Kembangkan Ekosistem EV, Bukan Sebatas Kasih Insentif

Ilustrasi colokan cas mobil listrik Honda e. (Honda)

JAKARTA, AVOLTA – Pemerintah berkomitmen mendorong penggunaan kendaraan listrik (Electric Vehicle/EV) secara luas di Indonesia, untuk mengurangi polusi udara dan ketergantungan terhadap bahan bakar fosil. Berbagai cara dilakukan guna mengembangkan ekosistem, mulai pemberian insentif, hingga mendatangkan investor asing.

Menteri Koordinator Bidang Kemaritiman dan Investasi RI Luhut Binsar Pandjaitan mengatakan, sekarang ini sudah banyak negara yang melihat pembentukan ekosistem EV. Maka dari itu, harus konsisten agar peta jalan transisi tetap berada pada jalurnya.

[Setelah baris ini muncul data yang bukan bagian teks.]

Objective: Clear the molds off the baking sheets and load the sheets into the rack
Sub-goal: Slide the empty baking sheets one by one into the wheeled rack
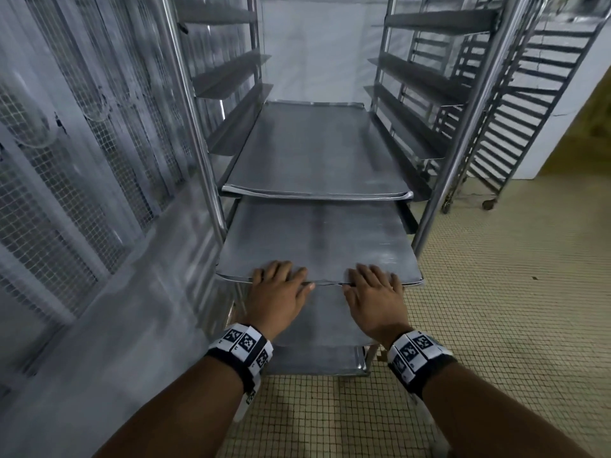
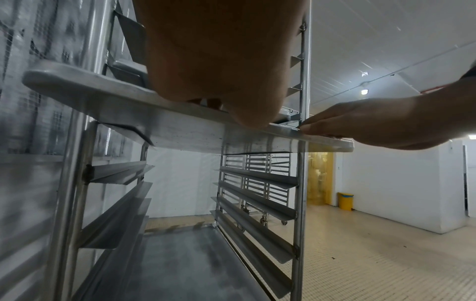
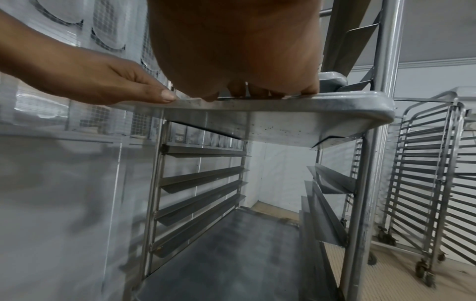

“Kita tidak dapat bersaing lagi dengan negara-negara tetangga hanya sekadar insentif. Tak hanya insentif, tapi kredibilitas dan kepercayaan menjadi faktor kunci yang harus kita pertahankan,” tutur Luhut dalam Peresmian Pabrik Bahan Anoda Baterai Lithium di Kendal, Jawa Tengah yang disiarkan YouTube Sekretariat Presiden.

Luhut menjelaskan, Indonesia harus konsisten dalam dua hal, yaitu legal dan kebijakan, karena selain ketersediaan sumber daya dan pemberian insentif, faktor penting yang menjadi dasar kepercayaan investor ialah kredibilitas.

Maka dari itu, kata Luhut pentingnya investasi pabrik bahan anoda baterai lithium oleh PT Indonesia BTR New Energy Material di Kawasan Ekonomi Khusus (KEK) Kendal, Jawa Tengah karena telah menggunakan teknologi tercanggih.